WHAT TO WORK ON: Nothing outside the stretch is wanted. Repeat exactly the lines of the listing below from the one that contains "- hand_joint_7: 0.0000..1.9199" through the one that contains "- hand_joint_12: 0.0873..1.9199", both ends included.

DATA EXTRACT:

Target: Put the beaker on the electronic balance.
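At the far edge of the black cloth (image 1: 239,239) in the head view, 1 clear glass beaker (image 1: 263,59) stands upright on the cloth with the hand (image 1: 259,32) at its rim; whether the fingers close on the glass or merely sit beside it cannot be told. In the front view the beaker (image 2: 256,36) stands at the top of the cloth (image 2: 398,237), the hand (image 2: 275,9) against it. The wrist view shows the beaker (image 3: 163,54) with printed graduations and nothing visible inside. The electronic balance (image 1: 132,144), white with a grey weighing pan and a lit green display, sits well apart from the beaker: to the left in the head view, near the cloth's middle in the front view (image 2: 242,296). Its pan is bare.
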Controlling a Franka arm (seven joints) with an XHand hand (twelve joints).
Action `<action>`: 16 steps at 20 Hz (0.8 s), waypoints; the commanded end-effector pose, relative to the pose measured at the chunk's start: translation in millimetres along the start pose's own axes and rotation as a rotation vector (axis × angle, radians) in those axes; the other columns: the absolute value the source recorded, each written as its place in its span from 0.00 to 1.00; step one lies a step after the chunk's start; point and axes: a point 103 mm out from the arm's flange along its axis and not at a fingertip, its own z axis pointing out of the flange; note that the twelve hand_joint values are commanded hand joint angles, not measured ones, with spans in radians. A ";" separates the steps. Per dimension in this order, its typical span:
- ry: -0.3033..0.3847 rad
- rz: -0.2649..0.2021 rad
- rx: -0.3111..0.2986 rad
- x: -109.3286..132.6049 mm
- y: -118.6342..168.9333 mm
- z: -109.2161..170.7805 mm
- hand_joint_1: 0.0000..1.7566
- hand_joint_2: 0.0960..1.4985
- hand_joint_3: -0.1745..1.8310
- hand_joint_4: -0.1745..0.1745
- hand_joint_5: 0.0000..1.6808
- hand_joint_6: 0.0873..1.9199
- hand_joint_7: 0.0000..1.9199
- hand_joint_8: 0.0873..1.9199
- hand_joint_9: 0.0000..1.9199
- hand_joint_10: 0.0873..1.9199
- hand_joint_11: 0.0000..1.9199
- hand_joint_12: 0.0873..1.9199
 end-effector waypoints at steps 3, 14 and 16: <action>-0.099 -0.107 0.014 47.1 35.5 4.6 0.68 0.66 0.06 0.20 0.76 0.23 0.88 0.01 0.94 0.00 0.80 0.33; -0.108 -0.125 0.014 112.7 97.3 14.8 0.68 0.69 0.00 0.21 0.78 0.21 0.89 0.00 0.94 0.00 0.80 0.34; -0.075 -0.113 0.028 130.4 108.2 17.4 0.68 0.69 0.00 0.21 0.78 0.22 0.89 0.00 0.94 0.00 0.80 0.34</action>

WRITTEN RESPONSE:
- hand_joint_7: 0.0000..1.9199
- hand_joint_8: 0.0873..1.9199
- hand_joint_9: 0.0000..1.9199
- hand_joint_10: 0.0873..1.9199
- hand_joint_11: 0.0000..1.9199
- hand_joint_12: 0.0873..1.9199

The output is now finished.